» What you need to do
In the records below, how many lines hold the string "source"? Give only the number.
─── Supplied material ───
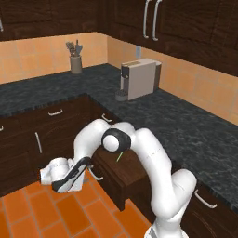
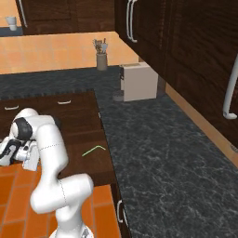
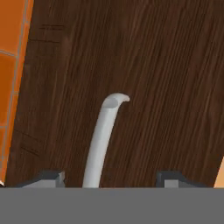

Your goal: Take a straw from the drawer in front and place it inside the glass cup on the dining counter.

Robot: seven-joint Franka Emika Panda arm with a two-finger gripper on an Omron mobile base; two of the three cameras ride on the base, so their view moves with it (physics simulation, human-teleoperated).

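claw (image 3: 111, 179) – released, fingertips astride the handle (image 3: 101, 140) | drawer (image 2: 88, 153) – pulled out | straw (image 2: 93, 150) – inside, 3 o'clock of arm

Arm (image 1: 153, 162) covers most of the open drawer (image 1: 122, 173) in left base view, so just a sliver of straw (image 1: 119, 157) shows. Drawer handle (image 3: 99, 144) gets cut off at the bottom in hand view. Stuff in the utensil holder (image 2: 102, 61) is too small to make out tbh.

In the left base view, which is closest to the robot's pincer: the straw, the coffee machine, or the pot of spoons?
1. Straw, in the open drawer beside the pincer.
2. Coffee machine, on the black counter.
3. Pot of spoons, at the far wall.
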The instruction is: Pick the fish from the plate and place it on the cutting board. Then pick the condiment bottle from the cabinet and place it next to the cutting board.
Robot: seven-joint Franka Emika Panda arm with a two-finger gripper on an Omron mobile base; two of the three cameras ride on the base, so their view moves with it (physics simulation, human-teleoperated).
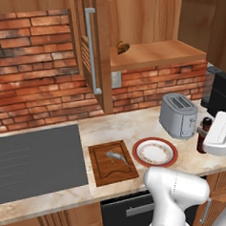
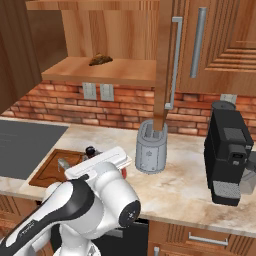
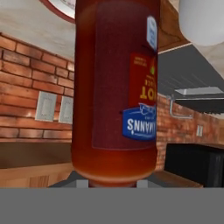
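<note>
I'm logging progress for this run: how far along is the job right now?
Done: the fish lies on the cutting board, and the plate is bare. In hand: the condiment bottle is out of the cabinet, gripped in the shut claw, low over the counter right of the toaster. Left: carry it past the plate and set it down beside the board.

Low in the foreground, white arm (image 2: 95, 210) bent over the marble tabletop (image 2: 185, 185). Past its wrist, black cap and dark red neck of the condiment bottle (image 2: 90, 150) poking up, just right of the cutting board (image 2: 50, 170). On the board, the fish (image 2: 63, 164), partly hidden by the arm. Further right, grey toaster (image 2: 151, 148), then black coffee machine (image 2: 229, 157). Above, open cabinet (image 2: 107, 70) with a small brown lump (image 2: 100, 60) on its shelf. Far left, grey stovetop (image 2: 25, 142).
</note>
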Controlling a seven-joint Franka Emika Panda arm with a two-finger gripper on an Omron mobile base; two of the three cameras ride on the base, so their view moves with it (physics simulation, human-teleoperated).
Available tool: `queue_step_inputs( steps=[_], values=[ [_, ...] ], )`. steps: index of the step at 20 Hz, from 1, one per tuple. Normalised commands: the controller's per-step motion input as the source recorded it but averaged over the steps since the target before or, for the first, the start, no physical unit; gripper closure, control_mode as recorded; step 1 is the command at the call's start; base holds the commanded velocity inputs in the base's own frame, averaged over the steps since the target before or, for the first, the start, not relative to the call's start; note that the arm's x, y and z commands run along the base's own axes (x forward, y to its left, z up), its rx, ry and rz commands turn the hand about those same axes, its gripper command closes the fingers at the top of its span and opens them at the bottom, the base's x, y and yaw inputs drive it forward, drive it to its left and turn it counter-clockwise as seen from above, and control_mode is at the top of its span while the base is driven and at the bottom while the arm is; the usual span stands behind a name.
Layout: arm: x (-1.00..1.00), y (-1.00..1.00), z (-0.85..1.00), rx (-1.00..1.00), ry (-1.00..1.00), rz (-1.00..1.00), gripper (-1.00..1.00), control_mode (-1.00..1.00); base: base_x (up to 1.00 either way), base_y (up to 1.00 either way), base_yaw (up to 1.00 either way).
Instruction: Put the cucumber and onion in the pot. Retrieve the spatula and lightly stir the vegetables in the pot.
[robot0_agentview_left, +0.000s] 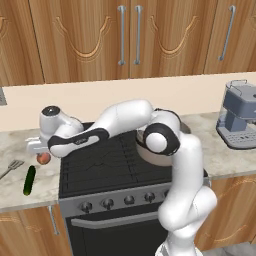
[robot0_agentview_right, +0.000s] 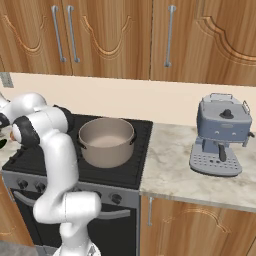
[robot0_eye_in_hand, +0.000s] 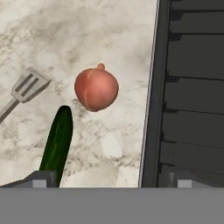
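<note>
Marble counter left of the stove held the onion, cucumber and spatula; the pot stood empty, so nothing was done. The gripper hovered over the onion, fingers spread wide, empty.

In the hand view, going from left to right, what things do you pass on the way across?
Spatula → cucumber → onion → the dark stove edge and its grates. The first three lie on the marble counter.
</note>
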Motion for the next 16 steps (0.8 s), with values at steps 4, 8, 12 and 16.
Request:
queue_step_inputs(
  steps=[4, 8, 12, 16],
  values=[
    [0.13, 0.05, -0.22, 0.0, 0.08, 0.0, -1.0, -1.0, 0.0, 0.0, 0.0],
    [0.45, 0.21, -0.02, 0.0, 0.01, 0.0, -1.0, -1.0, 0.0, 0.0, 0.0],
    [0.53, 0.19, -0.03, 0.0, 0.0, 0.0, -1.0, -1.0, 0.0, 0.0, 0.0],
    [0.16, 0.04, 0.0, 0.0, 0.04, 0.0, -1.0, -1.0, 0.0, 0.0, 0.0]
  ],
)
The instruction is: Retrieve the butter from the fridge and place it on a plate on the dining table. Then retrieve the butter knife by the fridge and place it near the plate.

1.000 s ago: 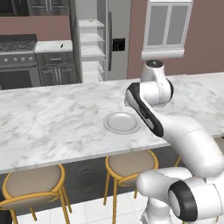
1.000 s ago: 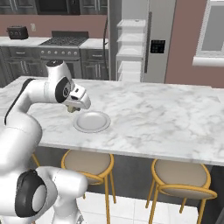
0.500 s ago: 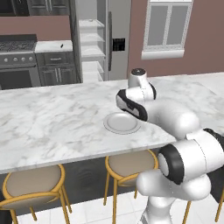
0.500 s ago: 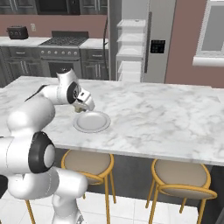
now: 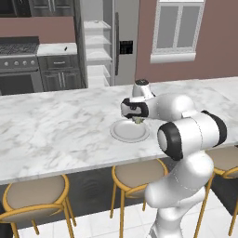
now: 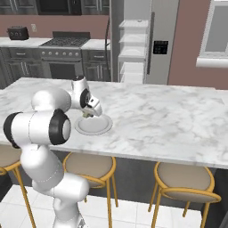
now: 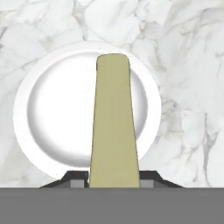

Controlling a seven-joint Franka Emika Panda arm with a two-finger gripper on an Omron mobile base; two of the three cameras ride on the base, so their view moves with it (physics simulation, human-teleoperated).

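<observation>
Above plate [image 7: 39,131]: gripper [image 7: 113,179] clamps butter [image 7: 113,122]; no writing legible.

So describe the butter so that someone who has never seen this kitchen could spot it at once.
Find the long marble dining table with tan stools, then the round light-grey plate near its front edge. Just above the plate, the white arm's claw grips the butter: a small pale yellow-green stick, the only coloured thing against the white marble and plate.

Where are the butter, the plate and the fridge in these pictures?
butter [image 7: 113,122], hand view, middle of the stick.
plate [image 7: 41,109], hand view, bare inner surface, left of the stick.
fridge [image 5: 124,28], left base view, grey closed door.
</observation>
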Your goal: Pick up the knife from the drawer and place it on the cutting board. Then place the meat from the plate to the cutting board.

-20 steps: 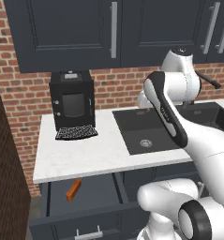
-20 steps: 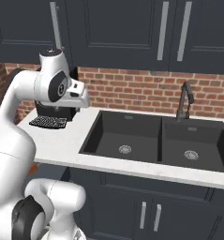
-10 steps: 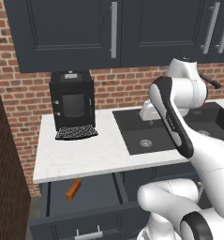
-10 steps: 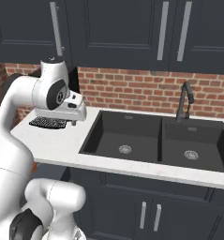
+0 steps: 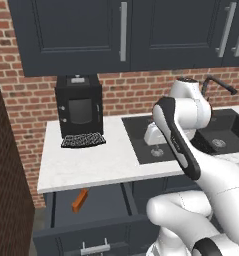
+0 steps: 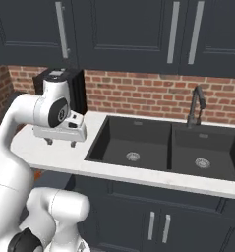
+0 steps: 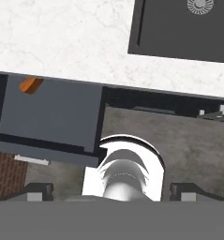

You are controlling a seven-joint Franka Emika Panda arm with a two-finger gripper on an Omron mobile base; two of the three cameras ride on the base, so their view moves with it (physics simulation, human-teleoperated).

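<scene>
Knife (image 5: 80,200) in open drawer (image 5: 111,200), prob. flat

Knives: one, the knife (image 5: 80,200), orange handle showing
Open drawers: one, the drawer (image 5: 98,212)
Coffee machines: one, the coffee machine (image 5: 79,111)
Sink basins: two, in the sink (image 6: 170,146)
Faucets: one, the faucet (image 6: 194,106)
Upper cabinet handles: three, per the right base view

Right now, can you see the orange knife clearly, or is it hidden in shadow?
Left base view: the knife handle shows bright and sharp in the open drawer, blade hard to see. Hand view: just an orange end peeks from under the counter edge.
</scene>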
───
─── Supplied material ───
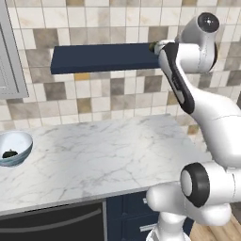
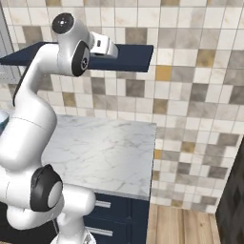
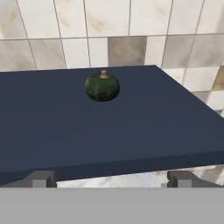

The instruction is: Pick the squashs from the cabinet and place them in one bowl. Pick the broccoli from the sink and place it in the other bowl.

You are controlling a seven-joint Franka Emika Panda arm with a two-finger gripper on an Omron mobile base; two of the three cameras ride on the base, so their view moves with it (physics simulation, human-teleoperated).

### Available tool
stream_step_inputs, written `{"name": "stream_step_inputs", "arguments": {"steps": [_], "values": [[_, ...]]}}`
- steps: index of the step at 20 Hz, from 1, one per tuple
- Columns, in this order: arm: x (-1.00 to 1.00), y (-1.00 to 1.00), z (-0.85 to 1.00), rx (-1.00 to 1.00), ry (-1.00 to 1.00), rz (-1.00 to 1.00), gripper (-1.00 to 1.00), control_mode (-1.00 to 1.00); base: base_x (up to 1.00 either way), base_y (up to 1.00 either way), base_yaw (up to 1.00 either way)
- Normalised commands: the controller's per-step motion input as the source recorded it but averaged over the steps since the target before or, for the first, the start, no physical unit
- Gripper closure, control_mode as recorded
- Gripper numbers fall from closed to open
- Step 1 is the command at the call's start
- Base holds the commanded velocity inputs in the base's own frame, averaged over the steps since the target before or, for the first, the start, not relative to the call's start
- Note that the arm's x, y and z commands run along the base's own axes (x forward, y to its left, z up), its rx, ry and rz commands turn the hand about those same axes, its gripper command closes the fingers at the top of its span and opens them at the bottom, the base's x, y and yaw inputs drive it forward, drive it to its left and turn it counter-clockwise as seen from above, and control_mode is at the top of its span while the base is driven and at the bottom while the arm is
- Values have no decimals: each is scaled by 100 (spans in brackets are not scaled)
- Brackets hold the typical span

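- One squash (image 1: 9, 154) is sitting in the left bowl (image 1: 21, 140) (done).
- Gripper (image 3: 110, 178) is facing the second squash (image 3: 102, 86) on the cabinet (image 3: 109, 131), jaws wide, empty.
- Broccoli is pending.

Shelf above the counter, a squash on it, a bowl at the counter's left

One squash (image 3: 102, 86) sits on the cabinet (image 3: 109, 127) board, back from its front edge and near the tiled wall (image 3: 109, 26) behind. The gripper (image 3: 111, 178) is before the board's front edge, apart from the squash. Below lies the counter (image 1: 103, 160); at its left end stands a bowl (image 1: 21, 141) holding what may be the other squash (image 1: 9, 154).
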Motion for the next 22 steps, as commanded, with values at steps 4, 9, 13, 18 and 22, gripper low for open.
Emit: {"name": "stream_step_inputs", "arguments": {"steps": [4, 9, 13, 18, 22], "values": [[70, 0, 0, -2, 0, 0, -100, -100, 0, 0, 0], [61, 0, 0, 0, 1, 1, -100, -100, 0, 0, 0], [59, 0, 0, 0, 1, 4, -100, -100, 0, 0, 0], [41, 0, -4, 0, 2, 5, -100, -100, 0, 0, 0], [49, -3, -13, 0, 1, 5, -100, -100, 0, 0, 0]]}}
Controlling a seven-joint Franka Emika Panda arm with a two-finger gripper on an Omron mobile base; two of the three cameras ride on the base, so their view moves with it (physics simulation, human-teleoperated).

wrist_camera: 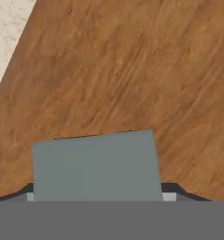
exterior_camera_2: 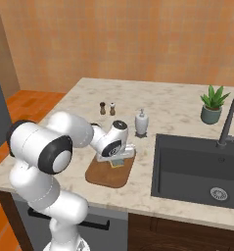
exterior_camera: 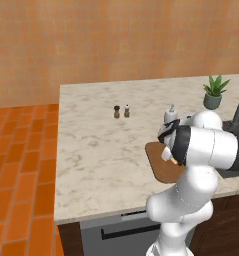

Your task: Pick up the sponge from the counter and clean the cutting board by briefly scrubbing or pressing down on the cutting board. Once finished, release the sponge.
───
» Task output
2